Now that I have data to train a model, I want to spend some time talking about model evaluation before I actually dive into training.

The target variable here is the air quality index (AQI), and in this case it ranges from (0 to 4) and is integral (the actual indices are 1 to 5, but I have to change it to 0 to 4 because XGBoost requires 0-indexed categories). Because of the integer constraint, I'm going to pose this machine learning task as a classification one. This will get rid of the need for rounding predictions to the nearest integer, but it also means I need to think a little bit more carefully about evaluating the model.

In classification tasks, model evaluation is extremely important. A common metric for evaluating classification models is accuracy. However, using that metric can cause modelers to fall into a trap of thinking a model is good, when in fact it's not doing any better than just guessing. For example, if I were to flip a fair coin 100 times, and then guess every time that the coin had landed on heads, I would have an accuracy of around 50%. Even though I just guessed every time, I still got an accuracy around 50%. In that case, a machine learning classifier would need to have an accuracy *greater than* 50% to be considered useful. That 50% accuracy is known as a baseline metric. This scenario gets more complicated when there are multiple classes and the classes are not balanced. 

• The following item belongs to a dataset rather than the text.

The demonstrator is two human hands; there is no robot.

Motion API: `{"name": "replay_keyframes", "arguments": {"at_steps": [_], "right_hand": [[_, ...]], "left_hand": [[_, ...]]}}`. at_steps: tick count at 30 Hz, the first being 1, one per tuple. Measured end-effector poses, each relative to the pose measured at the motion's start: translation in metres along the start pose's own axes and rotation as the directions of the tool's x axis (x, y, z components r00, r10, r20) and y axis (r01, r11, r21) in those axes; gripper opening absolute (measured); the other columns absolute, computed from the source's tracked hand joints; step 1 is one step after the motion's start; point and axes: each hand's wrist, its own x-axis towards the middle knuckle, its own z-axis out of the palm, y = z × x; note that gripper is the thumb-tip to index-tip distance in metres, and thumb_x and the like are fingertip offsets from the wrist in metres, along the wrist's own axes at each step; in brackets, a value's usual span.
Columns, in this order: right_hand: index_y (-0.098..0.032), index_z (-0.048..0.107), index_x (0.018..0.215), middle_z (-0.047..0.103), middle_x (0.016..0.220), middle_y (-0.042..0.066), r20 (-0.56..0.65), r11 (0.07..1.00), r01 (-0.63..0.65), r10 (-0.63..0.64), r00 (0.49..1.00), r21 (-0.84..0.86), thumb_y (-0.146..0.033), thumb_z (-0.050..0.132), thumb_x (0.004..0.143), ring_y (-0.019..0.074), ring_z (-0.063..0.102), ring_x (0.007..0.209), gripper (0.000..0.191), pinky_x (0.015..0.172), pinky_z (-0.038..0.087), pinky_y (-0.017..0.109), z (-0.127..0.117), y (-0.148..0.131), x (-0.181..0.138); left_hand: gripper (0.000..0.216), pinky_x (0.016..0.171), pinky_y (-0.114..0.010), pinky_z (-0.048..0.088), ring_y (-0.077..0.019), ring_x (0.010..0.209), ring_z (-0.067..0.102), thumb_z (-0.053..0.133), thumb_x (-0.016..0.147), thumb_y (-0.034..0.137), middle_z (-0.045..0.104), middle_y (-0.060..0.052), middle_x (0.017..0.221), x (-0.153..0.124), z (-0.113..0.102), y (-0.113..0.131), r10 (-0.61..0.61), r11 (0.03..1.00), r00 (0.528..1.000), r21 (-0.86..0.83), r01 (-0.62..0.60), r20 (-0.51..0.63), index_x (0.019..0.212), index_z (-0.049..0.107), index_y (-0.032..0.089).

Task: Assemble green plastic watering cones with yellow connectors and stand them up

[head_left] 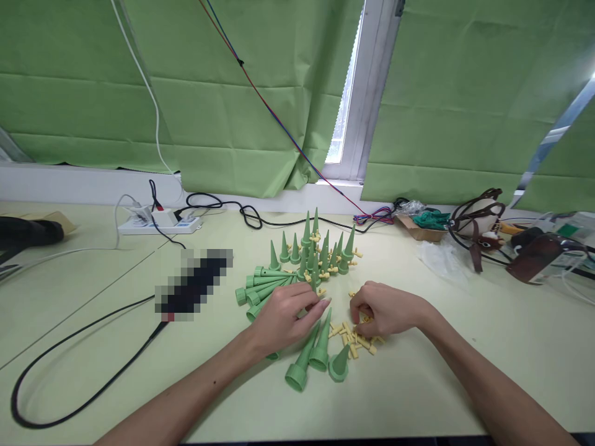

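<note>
My left hand (290, 313) is closed, its fingers curled under and its thumb stretched along the front, among green plastic cone-shaped spikes (307, 365). Whatever it grips is hidden. My right hand (388, 308) reaches down with bent fingers into a small pile of yellow T-shaped plastic pieces (365, 342); its fingertips touch the pile, and what lies between them is unclear. Several green spikes (263, 280) lie on their sides left of my left hand. Behind it, more spikes (348, 248) stand upright, many with a yellow piece fitted near the base.
A power strip (160, 224) with plugs sits at the back left. A blurred dark object (195, 288) with a black cable (69, 424) lies on the left. At the back right are a cardboard box (421, 228), plastic wrap (444, 263) and a brown-strapped bag (478, 223).
</note>
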Motion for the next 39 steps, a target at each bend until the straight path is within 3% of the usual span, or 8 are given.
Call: {"name": "replay_keyframes", "arguments": {"at_steps": [8,16,27,32,39], "right_hand": [[-0.016,0.072,0.072,0.053,0.057,-0.003,-0.012,1.0,0.019,-0.019,1.0,0.017,-0.022,0.064,0.075,0.0104,0.045,0.052,0.009,0.05,0.033,0.023,0.0,-0.001,0.002],[-0.016,0.068,0.071,0.051,0.056,-0.004,-0.122,0.999,0.035,-0.031,0.992,0.033,-0.017,0.061,0.076,0.0098,0.043,0.052,0.009,0.051,0.03,0.023,0.002,0.002,0.005],[-0.017,0.068,0.076,0.037,0.051,-0.008,-0.299,0.994,0.007,0.027,0.954,0.111,-0.025,0.06,0.084,0.0096,0.037,0.05,0.014,0.053,0.029,0.023,0.009,-0.009,0.012],[-0.016,0.067,0.075,0.034,0.049,-0.009,-0.321,0.986,0.026,0.028,0.947,0.165,-0.023,0.061,0.084,0.0086,0.035,0.048,0.013,0.054,0.028,0.022,0.013,-0.014,0.014],[-0.016,0.066,0.073,0.033,0.049,-0.01,-0.348,0.976,0.04,0.039,0.937,0.216,-0.019,0.062,0.082,0.0078,0.033,0.048,0.011,0.052,0.026,0.022,0.017,-0.018,0.016]], "left_hand": [[0.039,0.052,-0.025,0.034,-0.0116,0.054,0.043,0.046,0.1,0.026,0.049,0.001,0.056,0.0,0.0,0.001,-0.007,1.0,1.0,0.015,0.007,0.013,0.064,0.059,0.017],[0.032,0.055,-0.025,0.038,-0.0125,0.059,0.048,0.049,0.099,0.027,0.056,-0.001,0.062,-0.002,0.002,-0.002,-0.022,1.0,0.998,-0.013,0.022,0.052,0.073,0.064,0.016],[0.021,0.058,-0.025,0.042,-0.0151,0.066,0.059,0.06,0.094,0.037,0.065,-0.002,0.075,-0.005,0.001,-0.004,-0.088,0.996,0.965,-0.009,0.093,0.248,0.091,0.067,0.017],[0.021,0.059,-0.025,0.041,-0.0156,0.068,0.06,0.056,0.097,0.036,0.065,-0.003,0.079,-0.004,0.001,-0.004,-0.1,0.995,0.944,0.013,0.101,0.314,0.094,0.065,0.017],[0.018,0.058,-0.024,0.041,-0.0142,0.066,0.058,0.05,0.099,0.025,0.066,-0.003,0.082,0.0,-0.001,-0.001,-0.057,0.998,0.947,-0.011,0.064,0.317,0.092,0.064,0.017]]}}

The dataset at hand has a class imbalance, as shown below:

In [None]:
df['aqi'].value_counts()/len(df['aqi'])

Say I just guess 0 (remember that's actually an AQI of 1) every time. Then I'll be correct 47.6% of the time. So I need to have a model that is correct more than that. What if I guess randomly, weighted by the share of the distribution each class has? That'll be:

In [None]:
((df['aqi'].value_counts()/len(df['aqi']))**2).sum()

So basically, if I'm using accuracy as a metric to evaluate the model, I need to do better than 37.9% to be confident that the model is better than randomly guessing, and better than 47.6% to be better than just guessing the most common value. This is why accuracy is a misleading metric. A better metric to use would be the log-loss function. 

Recall that predictions with classifiers are made using probabilities, that is, the probability that a given record belongs to a particular class. For example in a binary classification problem, we predict the probablility that a record belongs to the positive class. The log-loss function measures how close a prediction probability is to the corresponding true value. The more a predicted probability diverges from the actual value, the higher the log-loss value is. In other words, a poorer prediction gets a higher log-loss score than a better one. 

The log-loss function $L\big(\hat{p}^{(i)}\big)$ is as follows for a two-class classification, where $\hat{p}^{(i)}$ is the probability that a given record belongs to the positive class and $y^{(i)}$ is the class (0 or 1):
$$L\big(\hat{p}^{(i)}\big)=-\Big(y^{(i)}\log\big(\hat{p}^{(i)}\big)+\big(1-y^{(i)}\big)\log\big(1-\hat{p}^{(i)}\big)\Big)$$

If I plot this for the positive class, $y^{(i)}=1$, we can see that poorer predictions are heavily penalized:

In [None]:
import numpy as np
import matplotlib.pyplot as plt

n = 50
probs = np.linspace(0.01, 0.99, num=n)
y = np.full(n, 1, dtype=int)

def logloss(p, y):
    one = y * np.log(probs)
    two = (1-y)*np.log(1-probs)
    
    return -1*(one+two)

plt.plot(probs, logloss(probs, y), marker='o', color='r', label='Positive Class')
plt.legend()
plt.title('Log Loss of Prediction Probabilities \nfor a Positive (1) Class')
plt.show()

The log-loss metric is provided as a function in Scikit-Learn, which averages the log-loss for every record in the dataset.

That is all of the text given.